▶ Problem to work on
Pick out every line in the data below that holds "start".

▶ Supplied material
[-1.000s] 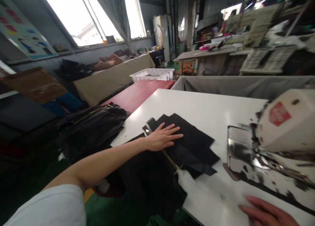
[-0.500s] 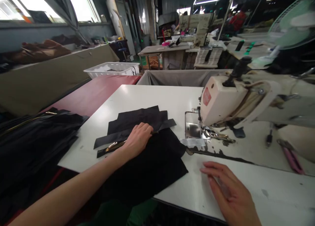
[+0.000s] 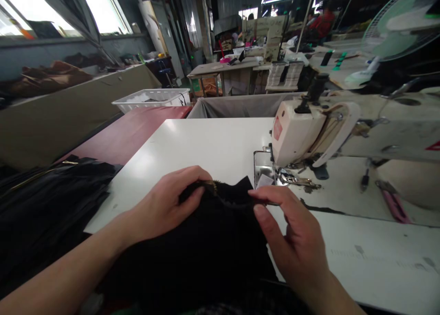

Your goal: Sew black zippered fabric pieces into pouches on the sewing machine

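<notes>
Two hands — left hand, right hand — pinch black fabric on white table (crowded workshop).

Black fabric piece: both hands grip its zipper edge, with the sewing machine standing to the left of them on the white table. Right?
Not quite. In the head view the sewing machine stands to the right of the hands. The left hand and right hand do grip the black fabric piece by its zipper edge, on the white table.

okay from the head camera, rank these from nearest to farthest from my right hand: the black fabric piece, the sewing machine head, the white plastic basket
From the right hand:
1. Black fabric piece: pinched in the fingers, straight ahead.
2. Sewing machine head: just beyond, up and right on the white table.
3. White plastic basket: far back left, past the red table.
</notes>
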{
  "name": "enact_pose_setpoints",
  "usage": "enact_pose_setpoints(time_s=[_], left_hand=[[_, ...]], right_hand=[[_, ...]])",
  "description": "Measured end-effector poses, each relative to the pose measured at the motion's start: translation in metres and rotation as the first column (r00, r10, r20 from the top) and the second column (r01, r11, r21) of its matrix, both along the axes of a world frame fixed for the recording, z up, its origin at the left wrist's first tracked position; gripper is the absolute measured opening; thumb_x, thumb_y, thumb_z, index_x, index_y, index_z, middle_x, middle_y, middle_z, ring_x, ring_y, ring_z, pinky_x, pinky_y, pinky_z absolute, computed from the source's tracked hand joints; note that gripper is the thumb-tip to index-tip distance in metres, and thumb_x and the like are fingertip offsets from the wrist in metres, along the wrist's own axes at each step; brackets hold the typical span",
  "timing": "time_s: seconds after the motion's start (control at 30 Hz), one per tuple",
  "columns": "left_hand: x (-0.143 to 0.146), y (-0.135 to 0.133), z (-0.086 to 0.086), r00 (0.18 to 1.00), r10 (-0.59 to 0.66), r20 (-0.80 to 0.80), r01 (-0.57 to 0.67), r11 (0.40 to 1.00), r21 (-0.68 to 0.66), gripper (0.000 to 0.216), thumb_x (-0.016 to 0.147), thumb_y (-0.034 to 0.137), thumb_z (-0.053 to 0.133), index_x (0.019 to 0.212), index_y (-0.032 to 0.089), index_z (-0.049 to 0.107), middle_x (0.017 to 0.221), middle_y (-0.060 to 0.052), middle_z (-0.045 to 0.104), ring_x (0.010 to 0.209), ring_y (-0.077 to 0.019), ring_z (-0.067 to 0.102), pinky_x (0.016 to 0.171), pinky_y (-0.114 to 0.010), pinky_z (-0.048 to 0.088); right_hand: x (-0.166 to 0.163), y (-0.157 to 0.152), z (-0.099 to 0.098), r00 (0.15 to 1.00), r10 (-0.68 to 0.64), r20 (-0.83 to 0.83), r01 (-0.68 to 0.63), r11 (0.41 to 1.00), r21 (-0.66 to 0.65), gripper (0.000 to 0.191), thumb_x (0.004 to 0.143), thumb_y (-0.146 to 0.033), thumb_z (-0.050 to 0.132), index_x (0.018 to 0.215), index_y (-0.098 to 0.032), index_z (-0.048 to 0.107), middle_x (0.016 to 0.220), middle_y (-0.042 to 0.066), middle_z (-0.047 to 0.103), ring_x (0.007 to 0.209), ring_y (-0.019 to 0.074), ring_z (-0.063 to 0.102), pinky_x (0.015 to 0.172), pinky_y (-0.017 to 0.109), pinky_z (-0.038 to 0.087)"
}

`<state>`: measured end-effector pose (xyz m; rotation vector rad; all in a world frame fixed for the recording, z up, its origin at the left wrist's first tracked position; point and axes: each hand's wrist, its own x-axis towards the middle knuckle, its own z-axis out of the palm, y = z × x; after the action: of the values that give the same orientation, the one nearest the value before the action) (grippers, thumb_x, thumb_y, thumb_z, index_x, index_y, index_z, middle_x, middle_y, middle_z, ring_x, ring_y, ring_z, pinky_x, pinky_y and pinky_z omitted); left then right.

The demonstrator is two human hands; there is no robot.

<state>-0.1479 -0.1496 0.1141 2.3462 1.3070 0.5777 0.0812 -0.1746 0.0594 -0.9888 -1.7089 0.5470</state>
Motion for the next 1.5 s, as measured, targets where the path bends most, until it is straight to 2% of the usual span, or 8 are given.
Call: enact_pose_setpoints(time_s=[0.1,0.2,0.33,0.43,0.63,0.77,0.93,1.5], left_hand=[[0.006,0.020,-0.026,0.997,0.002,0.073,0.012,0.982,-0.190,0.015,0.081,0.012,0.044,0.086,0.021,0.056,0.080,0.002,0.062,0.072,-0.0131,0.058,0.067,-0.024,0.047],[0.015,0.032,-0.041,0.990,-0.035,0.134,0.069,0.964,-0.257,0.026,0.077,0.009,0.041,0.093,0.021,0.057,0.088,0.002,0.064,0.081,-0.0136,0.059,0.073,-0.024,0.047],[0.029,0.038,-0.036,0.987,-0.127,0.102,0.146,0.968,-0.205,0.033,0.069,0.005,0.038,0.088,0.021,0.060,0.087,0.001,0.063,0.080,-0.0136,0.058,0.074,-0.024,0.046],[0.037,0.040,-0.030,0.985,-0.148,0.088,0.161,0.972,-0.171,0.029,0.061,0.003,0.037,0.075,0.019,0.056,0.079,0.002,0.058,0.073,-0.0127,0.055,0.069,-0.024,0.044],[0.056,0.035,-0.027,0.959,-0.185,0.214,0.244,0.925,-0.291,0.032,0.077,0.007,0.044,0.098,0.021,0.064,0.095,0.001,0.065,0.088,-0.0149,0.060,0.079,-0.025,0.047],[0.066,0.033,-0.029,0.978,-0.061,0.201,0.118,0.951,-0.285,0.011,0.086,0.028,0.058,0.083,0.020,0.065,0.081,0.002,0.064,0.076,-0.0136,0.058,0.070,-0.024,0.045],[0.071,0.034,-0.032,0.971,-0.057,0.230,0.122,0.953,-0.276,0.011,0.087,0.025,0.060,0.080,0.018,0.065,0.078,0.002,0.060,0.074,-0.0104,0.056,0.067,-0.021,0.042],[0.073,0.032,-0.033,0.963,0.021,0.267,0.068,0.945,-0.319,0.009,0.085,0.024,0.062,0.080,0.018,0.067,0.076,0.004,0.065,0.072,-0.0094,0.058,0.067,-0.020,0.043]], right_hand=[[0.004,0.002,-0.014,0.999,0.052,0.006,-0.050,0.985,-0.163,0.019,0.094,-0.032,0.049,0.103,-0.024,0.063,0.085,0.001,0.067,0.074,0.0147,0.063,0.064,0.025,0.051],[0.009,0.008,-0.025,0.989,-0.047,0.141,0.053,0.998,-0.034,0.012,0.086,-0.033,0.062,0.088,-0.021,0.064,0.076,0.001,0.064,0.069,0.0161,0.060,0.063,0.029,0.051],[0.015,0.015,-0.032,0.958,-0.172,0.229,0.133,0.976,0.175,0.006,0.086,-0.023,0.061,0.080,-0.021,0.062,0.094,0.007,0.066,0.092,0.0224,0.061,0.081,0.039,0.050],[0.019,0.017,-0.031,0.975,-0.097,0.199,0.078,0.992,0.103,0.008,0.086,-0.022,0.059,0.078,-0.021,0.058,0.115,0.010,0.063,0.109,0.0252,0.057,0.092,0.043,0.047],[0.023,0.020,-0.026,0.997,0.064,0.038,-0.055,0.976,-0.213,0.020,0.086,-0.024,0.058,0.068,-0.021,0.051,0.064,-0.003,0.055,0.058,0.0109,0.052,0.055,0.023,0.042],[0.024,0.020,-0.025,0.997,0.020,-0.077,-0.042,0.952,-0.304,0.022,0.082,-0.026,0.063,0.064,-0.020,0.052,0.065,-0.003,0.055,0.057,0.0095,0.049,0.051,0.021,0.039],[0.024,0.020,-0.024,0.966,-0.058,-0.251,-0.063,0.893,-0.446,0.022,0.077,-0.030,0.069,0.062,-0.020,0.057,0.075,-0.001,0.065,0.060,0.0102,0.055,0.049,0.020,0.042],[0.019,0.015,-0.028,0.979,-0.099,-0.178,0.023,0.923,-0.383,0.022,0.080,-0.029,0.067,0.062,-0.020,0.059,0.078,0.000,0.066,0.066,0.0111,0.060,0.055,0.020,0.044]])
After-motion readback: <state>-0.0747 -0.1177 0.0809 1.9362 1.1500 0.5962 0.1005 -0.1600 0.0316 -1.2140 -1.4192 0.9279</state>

▶ Exercise response
  "description": "Measured end-effector poses, each relative to the pose measured at the motion's start: translation in metres and rotation as the first column (r00, r10, r20 from the top) and the second column (r01, r11, r21) of its matrix, both along the axes of a world frame fixed for the recording, z up, its origin at the left wrist's first tracked position; gripper is the absolute measured opening; thumb_x, thumb_y, thumb_z, index_x, index_y, index_z, middle_x, middle_y, middle_z, ring_x, ring_y, ring_z, pinky_x, pinky_y, pinky_z absolute, computed from the source's tracked hand joints; note that gripper is the thumb-tip to index-tip distance in metres, and thumb_x and the like are fingertip offsets from the wrist in metres, along the wrist's own axes at each step; brackets hold the typical span",
  "timing": "time_s: seconds after the motion's start (control at 30 Hz), one per tuple",

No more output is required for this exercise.